What is the current bug behavior?

see too much noises, miss some critical alerts (e.g. "gitlab will run out of disk space!")

What is the expected correct behavior?

that's an excellent question: what should our baseline be?

i'd like to have a couple of alerts a week, at most.

right now, we seem to have alerts every day, with a mean of 14 alerts per day, with a day with 669 alerts!

so we should look at reducing that. also, we should look at reducing alert floods: like 600 alerts in a single day, that's unacceptable.

When did this start?

unclear. this is likely an issue that dates from the (near) completion of %TPA-RFC-33-B: Prometheus server merge, more exporters, where most metrics have been imported from nagios.

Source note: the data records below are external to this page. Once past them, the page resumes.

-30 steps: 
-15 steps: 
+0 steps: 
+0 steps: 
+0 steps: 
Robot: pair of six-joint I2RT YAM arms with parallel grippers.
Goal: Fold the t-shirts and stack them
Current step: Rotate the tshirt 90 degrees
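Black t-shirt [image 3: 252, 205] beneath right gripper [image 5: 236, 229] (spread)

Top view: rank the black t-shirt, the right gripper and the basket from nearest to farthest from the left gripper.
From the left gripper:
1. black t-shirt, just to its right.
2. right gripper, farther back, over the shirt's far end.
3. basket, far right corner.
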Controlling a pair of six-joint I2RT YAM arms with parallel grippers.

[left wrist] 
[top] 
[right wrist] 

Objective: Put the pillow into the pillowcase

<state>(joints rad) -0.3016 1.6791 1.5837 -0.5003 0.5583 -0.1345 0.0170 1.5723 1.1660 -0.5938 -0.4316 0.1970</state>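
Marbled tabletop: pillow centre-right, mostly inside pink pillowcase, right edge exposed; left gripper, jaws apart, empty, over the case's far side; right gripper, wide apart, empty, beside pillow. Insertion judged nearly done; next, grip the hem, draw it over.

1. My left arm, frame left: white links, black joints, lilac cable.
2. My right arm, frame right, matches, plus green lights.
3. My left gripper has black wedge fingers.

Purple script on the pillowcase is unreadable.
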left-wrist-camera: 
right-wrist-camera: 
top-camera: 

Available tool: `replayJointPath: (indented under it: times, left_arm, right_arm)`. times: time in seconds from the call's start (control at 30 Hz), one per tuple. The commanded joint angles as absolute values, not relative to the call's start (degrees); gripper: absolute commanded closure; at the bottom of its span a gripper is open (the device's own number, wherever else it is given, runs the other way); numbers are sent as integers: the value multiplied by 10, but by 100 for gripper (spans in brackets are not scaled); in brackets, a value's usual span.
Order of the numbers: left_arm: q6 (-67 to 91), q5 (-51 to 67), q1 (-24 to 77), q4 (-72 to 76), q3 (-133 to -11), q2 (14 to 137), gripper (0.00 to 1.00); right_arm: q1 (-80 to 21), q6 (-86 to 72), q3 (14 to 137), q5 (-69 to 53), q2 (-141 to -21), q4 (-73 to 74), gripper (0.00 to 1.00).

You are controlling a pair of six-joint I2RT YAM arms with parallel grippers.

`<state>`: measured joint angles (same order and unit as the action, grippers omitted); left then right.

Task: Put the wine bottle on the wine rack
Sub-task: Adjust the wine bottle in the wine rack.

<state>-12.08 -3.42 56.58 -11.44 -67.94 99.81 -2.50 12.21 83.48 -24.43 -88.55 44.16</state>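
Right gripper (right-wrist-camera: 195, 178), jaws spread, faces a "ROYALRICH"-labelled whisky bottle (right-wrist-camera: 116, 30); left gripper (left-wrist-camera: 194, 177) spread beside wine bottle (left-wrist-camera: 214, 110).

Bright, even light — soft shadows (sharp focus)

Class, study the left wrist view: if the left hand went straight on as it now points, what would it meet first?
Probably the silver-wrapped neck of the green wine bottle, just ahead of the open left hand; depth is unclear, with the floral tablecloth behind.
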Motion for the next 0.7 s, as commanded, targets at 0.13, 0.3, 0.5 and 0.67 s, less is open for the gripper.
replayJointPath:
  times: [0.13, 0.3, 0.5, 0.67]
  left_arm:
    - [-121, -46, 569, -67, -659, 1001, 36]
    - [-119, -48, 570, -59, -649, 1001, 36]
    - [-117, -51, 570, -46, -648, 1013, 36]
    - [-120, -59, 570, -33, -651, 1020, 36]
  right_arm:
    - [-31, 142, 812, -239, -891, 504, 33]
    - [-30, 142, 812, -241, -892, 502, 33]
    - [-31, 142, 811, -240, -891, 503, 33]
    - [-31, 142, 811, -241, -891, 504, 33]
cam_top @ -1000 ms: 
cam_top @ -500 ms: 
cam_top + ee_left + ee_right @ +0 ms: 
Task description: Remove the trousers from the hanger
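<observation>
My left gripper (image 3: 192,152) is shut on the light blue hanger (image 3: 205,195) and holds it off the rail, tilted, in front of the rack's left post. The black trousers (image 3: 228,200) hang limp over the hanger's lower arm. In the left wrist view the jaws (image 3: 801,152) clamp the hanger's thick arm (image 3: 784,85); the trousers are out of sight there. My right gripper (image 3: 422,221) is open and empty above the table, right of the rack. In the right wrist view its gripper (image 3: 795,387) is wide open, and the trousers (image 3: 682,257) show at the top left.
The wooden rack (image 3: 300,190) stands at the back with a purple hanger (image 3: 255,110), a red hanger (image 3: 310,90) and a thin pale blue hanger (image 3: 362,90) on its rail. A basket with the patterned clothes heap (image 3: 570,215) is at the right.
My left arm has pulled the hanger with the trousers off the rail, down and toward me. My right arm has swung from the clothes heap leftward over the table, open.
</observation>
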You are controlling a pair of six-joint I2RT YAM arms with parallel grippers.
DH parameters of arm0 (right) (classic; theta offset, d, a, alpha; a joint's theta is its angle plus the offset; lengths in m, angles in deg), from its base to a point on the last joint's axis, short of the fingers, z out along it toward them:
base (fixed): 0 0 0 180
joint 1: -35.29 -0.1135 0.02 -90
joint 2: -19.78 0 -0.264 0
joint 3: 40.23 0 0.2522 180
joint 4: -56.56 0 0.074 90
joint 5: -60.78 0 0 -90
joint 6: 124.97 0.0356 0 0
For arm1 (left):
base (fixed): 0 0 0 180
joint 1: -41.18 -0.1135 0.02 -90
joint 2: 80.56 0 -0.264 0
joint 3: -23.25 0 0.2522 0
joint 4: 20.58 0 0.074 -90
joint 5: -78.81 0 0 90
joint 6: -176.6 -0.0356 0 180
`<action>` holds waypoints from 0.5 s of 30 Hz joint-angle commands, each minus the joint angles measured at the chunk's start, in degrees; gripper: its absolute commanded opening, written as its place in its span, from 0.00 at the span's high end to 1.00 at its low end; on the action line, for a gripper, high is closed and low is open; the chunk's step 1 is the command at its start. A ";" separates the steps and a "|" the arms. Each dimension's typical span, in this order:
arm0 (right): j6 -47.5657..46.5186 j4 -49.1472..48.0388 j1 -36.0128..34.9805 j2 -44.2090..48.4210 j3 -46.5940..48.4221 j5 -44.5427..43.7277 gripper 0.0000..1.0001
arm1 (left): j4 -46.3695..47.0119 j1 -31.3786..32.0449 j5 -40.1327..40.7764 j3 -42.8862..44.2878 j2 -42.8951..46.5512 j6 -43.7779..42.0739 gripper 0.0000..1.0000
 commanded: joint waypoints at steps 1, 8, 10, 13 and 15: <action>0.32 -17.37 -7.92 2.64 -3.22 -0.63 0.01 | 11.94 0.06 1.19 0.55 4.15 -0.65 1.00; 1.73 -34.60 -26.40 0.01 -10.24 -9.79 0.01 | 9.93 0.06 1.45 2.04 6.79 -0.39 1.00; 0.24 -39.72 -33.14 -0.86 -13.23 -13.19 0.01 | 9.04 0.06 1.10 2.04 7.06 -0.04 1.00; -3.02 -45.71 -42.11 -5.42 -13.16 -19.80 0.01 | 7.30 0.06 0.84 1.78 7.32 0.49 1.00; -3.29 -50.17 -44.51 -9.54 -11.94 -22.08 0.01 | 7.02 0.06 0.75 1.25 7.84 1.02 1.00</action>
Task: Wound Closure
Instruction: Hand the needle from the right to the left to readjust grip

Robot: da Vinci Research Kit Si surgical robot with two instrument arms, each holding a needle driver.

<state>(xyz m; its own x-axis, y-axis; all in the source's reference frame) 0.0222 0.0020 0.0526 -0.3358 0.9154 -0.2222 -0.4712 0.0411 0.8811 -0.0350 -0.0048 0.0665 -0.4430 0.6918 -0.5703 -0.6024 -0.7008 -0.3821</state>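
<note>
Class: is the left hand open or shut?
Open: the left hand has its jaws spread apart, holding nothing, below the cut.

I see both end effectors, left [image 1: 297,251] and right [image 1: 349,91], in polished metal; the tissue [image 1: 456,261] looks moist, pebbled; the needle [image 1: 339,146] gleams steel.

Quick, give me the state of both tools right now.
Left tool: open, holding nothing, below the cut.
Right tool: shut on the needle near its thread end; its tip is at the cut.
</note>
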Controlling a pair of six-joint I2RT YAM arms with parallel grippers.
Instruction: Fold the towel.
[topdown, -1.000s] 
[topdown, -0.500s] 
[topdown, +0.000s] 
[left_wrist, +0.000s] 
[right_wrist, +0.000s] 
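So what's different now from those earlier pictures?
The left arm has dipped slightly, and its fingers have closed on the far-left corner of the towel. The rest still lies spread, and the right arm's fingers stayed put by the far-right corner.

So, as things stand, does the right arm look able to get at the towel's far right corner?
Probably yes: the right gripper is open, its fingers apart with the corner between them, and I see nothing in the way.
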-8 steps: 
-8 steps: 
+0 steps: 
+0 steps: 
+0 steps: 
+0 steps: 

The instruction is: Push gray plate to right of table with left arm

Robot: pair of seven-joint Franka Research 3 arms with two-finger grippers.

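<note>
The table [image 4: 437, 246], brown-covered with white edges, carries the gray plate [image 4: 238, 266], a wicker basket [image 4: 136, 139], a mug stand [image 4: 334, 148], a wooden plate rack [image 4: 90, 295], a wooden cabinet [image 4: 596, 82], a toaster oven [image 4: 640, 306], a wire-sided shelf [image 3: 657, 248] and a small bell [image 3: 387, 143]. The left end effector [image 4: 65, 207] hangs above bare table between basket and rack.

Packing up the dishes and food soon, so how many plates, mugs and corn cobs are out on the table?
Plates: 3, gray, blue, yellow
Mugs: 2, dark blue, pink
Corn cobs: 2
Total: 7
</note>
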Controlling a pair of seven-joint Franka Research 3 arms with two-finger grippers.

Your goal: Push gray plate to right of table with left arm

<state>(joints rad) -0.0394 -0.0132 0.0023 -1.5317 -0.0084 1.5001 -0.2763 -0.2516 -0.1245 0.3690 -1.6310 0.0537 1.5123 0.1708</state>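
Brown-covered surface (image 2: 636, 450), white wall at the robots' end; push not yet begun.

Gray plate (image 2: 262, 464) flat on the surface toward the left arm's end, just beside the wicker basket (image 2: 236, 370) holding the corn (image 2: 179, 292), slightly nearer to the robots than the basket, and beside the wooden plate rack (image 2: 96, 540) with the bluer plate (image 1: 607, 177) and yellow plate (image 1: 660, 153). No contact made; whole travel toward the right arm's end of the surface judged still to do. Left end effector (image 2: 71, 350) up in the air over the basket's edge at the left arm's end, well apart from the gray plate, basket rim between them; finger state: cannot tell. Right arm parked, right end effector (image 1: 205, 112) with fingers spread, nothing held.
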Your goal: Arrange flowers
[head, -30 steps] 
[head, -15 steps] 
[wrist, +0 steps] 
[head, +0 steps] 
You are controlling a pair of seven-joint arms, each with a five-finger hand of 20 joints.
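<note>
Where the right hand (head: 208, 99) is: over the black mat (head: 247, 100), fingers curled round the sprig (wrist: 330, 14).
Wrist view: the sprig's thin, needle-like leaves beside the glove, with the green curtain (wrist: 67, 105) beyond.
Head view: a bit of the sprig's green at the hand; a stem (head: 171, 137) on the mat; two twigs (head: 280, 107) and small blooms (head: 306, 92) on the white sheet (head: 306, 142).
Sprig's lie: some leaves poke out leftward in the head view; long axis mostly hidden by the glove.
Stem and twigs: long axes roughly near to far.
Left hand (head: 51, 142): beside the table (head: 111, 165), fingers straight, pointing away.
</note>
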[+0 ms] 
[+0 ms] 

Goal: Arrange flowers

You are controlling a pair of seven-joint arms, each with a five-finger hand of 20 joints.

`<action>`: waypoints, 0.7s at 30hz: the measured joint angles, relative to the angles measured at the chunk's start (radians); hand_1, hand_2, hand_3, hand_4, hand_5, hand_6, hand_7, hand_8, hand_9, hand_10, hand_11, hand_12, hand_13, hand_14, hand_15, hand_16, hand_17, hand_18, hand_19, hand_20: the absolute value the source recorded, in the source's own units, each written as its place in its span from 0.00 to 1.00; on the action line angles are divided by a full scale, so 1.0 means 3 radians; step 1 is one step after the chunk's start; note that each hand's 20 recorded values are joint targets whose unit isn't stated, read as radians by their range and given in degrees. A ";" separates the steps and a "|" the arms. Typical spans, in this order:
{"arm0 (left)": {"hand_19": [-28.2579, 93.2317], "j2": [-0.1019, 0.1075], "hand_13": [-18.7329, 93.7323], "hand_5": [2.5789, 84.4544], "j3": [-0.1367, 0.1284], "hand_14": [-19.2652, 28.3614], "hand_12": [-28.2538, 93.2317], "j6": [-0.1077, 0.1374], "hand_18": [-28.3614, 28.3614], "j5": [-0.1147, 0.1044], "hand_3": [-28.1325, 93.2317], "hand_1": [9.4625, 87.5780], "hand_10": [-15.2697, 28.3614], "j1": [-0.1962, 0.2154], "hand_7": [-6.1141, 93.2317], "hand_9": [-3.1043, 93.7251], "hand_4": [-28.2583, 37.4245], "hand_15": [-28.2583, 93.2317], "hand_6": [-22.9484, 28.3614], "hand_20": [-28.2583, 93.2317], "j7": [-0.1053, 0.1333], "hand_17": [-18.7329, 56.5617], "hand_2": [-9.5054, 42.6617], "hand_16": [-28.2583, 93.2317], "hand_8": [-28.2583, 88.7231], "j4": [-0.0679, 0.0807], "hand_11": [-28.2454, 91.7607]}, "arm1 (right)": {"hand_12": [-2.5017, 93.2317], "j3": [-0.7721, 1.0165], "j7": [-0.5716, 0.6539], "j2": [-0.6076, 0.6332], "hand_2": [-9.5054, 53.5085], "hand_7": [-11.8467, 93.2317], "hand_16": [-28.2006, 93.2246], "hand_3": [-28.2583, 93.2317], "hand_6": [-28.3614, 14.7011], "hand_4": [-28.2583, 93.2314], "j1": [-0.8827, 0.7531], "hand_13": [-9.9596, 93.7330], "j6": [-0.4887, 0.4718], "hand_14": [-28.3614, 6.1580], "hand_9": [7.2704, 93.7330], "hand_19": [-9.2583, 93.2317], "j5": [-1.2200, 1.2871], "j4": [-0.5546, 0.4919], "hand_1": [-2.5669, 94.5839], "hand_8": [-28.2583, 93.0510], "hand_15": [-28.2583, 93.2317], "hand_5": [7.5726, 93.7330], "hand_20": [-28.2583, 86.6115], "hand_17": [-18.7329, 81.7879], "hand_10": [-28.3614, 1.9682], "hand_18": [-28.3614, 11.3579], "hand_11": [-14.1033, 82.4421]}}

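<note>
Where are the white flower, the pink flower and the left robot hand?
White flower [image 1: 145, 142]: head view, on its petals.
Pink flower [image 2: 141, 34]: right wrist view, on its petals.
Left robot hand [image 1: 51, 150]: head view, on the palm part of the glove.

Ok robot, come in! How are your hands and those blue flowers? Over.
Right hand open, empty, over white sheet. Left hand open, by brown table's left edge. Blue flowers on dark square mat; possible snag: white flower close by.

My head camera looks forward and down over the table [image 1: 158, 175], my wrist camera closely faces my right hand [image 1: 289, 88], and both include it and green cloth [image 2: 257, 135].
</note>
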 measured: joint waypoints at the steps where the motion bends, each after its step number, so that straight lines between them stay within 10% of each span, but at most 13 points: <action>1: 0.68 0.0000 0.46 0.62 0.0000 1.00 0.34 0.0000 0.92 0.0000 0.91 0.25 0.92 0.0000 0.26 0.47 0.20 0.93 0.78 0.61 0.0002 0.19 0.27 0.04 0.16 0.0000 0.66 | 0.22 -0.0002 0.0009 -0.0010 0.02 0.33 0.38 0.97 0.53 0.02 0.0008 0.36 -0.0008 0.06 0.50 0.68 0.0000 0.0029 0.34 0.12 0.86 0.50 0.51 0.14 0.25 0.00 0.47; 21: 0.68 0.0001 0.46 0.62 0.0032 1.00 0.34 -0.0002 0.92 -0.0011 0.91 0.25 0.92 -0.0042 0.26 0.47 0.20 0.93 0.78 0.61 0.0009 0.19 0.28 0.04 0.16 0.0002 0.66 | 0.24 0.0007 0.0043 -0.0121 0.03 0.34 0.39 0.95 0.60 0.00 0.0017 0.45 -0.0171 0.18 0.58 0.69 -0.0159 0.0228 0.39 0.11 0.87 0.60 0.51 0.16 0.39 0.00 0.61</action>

Relevant logs and/or screenshots

extract from #42221 (comment 3218751)

we only keep one day of logs for that service (!!), so here's the past 24h:

root@hetzner-nbg1-01:~# journalctl -u tpa_http_post_dump.service --since 2025-06-20 -o cat  | grep ^'{' | jq -r '.alerts[] | select(.status == "firing") | "\( .labels.alertname ) "'  | sort | uniq -c | sort
      1 DeadMansSwitch 
      1 IncrementalBackupTooOld 
      1 OutdatedLibraries 
      1 PackagesPendingTooLong 
      1 PuppetAgentErrors 
      2 DRBDDegraded 
      2 DjangoExceptions 
      2 JobDown 
      2 PgArchiverAge 
      3 HTTPSUnreachable 
      3 UnexpectedReboot 
     16 HTTPSResponseDelayExceeded 
    157 SystemdFailedUnits 

looking at my irc logs, i see this, for about the past month:

anarcat@angela:~/s/t/prometheus-alerts> grep ALERTOR alertorlog  | sed 's/.*tor-alerts- //;s/ .*//' | sort | uniq -c | sort -n
      1 2025-06-05
      1 2025-06-13
      1 ApacheDown
      1 PgLegacyBackupsStale
      2 NodeTextfileCollectorErrors
      2 PgBackRestStaleFullBackups
      3 PgLegacyBackupsFailures
      3 PuppetAgentErrors
      4 DRBDDegraded
      4 PgBackRestRepositoryError
      4 PlaintextHTTPUnreachable
      4 SSHUnreachable
      5 PgBackRestStanzaError
      7 IncrementalBackupTooOld
      9 HostDown
      9 PgArchiverFailed
     10 DiskWillFillSoon
     10 PgArchiverAge
     18 NeedsReboot
     24 JobDown
     37 HTTPSUnreachable
     66 DjangoExceptions
     68 UnexpectedReboot
    304 SystemdFailedUnits
    707 HTTPSResponseDelayExceeded

in that time, we had a lot of noise:

anarcat@angela:~/s/t/prometheus-alerts> grep ALERTOR alertorlog  | awk '{print $1}' | sort | uniq -c | datamash -W --header-out --output-delimiter="|" count 1 sum 1 min 1 max 1 median 1 mean 1 sstdev 1
count(field-1)|sum(field-1)|min(field-1)|max(field-1)|median(field-1)|mean(field-1)|sstdev(field-1)
23|1304|2|669|14|56.695652173913|138.11702376233

as a md table:

count(field-1) sum(field-1) min(field-1) max(field-1) median(field-1) mean(field-1) sstdev(field-1)
23 1304 2 669 14 56.695652173913 138.11702376233

that is, out of 24 days, we had 23 days with alerts and, out of those 23 days, we had a median of 14 alerts per day!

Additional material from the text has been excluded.